In fact, that was one of the biggest issues I've had at the moment. If I need feedback on any tasks I've done to see which direction to go in I've only had 2 members actively give me feedback, everyone else has been absent the whole time. I cant deny that it has been rather frustrating having to deal with this issue and at this point I've started to lose my patience, particularly with the constant tweeking i've had to do to find the style that we need. When I think surely this time I've got something that should do the job, it doesn't seem to meet the futuristic specifics we need and I jsut don't know how to get around this issue. I try to follow what Rikki has liked, the style guide and the references I can find relevent to the look and yet I just can't get a design that the team can give the thumbs up to and there's only so many times I can redo these designs before I end up going in circles. This has most likely contributed to the motivational issues I've still had here and there as I can't really put the time into something that has hit a dead end.
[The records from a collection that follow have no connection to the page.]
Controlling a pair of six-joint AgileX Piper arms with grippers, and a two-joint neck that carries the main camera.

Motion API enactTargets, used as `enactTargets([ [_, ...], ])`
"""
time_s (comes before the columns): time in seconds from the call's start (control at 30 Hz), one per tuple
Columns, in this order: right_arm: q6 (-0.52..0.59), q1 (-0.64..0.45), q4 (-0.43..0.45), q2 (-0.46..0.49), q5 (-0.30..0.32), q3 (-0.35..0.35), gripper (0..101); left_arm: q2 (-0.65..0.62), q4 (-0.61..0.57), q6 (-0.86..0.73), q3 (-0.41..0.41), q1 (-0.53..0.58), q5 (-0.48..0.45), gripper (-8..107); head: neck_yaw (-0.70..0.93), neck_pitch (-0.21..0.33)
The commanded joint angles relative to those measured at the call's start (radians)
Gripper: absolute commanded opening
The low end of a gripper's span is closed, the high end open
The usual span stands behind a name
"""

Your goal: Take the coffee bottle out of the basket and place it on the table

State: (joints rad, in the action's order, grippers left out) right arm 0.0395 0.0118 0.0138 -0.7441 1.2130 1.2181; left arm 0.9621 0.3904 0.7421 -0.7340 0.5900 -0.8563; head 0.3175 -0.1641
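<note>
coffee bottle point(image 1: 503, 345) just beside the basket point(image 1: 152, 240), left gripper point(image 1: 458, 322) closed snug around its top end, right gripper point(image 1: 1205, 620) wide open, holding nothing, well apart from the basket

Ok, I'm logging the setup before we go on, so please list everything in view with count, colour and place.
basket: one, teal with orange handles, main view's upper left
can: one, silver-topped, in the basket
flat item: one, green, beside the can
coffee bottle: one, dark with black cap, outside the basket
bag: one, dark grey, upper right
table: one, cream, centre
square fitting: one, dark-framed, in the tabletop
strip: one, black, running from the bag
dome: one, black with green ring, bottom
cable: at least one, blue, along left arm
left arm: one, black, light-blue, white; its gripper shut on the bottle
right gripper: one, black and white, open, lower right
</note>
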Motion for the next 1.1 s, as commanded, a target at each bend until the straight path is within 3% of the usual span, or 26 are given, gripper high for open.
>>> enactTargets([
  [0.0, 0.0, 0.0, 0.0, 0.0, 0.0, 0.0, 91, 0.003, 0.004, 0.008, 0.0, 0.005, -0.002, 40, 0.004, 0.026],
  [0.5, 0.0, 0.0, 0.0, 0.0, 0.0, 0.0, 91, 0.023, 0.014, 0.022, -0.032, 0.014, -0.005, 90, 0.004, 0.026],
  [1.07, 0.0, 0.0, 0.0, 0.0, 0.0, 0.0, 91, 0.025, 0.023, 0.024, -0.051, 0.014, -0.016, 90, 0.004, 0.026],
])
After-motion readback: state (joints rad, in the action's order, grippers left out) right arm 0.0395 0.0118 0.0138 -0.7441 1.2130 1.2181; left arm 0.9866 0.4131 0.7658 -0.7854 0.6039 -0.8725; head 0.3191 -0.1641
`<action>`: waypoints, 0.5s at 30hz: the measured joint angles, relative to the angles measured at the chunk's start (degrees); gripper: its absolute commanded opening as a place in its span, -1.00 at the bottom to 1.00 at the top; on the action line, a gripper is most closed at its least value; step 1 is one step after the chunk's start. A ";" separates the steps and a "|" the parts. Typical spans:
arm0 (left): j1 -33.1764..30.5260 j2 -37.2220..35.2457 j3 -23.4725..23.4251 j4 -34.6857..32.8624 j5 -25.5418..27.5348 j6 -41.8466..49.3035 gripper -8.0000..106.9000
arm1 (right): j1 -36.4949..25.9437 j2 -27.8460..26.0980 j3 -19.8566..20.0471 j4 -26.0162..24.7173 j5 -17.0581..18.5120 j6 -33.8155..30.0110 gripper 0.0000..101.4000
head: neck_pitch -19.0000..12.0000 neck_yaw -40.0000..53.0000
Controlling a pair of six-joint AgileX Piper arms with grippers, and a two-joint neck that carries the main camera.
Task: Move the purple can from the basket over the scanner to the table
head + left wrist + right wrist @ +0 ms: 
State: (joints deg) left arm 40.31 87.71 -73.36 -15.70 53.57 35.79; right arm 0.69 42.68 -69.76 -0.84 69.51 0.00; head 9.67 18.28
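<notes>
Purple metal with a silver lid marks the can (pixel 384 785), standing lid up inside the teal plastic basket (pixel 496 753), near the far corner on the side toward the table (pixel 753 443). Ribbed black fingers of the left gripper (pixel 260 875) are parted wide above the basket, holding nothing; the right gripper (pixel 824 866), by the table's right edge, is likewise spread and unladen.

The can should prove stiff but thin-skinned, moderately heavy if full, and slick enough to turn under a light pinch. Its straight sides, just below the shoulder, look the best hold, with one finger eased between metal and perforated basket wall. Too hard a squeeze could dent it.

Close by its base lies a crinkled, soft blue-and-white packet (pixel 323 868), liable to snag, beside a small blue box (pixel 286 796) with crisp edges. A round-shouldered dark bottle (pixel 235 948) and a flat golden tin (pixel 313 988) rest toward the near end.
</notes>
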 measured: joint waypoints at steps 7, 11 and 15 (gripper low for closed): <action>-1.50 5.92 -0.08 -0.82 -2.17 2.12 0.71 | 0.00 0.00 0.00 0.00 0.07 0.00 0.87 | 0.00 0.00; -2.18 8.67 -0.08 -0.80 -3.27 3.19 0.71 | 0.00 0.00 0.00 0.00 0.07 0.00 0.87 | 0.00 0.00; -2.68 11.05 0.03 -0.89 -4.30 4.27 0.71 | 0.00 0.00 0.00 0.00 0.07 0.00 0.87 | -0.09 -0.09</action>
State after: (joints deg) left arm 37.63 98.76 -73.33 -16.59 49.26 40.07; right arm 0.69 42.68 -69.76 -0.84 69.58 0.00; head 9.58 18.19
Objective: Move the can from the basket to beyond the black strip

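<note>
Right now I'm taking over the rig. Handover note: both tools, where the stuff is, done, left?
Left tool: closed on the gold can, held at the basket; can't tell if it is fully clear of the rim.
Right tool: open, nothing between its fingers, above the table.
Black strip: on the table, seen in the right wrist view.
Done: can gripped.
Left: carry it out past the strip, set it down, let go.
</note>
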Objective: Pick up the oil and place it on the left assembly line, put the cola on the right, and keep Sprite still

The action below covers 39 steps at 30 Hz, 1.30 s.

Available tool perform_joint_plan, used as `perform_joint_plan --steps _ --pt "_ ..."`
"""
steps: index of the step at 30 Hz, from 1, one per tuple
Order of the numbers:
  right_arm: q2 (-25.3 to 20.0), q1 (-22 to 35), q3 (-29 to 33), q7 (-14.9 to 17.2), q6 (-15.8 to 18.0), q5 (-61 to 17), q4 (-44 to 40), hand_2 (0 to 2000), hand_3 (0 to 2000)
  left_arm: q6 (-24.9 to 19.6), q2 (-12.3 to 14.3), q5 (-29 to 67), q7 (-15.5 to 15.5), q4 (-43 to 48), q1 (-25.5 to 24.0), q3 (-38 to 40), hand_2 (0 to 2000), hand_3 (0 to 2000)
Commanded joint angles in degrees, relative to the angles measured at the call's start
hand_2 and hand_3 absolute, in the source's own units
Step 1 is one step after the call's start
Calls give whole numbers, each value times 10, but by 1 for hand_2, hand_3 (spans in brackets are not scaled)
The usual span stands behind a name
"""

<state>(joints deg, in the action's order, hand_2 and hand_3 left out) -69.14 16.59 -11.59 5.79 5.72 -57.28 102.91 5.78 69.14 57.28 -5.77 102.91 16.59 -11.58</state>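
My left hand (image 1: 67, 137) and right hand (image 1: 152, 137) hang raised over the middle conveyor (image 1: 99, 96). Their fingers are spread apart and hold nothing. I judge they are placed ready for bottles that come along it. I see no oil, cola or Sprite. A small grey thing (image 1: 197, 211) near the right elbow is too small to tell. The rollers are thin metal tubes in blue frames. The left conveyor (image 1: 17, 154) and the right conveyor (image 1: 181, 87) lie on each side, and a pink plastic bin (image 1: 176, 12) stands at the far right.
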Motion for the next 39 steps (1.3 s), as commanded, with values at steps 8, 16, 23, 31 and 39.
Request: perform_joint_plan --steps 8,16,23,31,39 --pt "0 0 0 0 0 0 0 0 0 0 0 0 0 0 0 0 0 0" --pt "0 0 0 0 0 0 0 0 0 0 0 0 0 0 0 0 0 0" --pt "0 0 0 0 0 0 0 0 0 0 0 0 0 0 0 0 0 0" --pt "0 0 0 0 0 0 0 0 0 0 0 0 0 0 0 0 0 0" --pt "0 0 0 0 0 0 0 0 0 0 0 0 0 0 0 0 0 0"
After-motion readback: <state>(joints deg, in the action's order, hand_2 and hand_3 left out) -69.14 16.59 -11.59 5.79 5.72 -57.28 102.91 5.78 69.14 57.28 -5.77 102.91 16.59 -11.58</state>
The struggle for motivation definitely hit me hard in the remote study as trying to tackle the head tutorial reminded me of the motivational issue I have when trying to learn new things like this. I watch videos relevant to it and give it a shot, the results aren't impressive and the urge to do something else increases. It's been absolutely frustrating dealing with this and today in particular it bit me hard. This issue has really got me wondering about the possibility that i might suffer from some form of ADHD (something my lecturer told me about when I talked to him about my struggles here) and having gotten a referral from my GP to see a psyciatrist I've been thinking about when I could see them to do the test to solve this mystery and given the struggles from today I can't deny I've been tempted to resolve this mystery to see if maybe I've had a mental blockage for a while now and never noticed it. Although it's hard to say and whether I have it or not I know in the end it's gonna come down to self motivation and disipline to get through this mental blockage.
After talking with Georgie last week about my current state I've been wondering if I should get into the habit of writing down my thoughts in a journal/diary, whether it would be benefitial for me or not? It could help me put my thoughts into perspective and could contribute to problem solving if I just can't figure out which direction to go on a situation.
While some tasks have been a bit hard to get into I have had success in other areas. The UVing process for the props was pretty straightforward, especially since many pieces were smal enough that I could get away with an automatic UV there. The only hiccup I had with that was the jarring UI change in 2018 Maya compared to 2017, which I find awkward to use as the toolbar that use to be above the map area is now gone and now i have to work with a clunky toolbox which isn't as intuitive as the previous design. I got through in the end but I would rather go back to what worked before.
I will have to continue to reinforce positive mindsets as week 7 comes around and witht the KPI meeting coming up I will have the chance to do some self assessment and the one on one with the lecturer will no doubt be important for this process. Hopefully I can continue to get through the tasks given and we can prevent anymore lives from being taken off.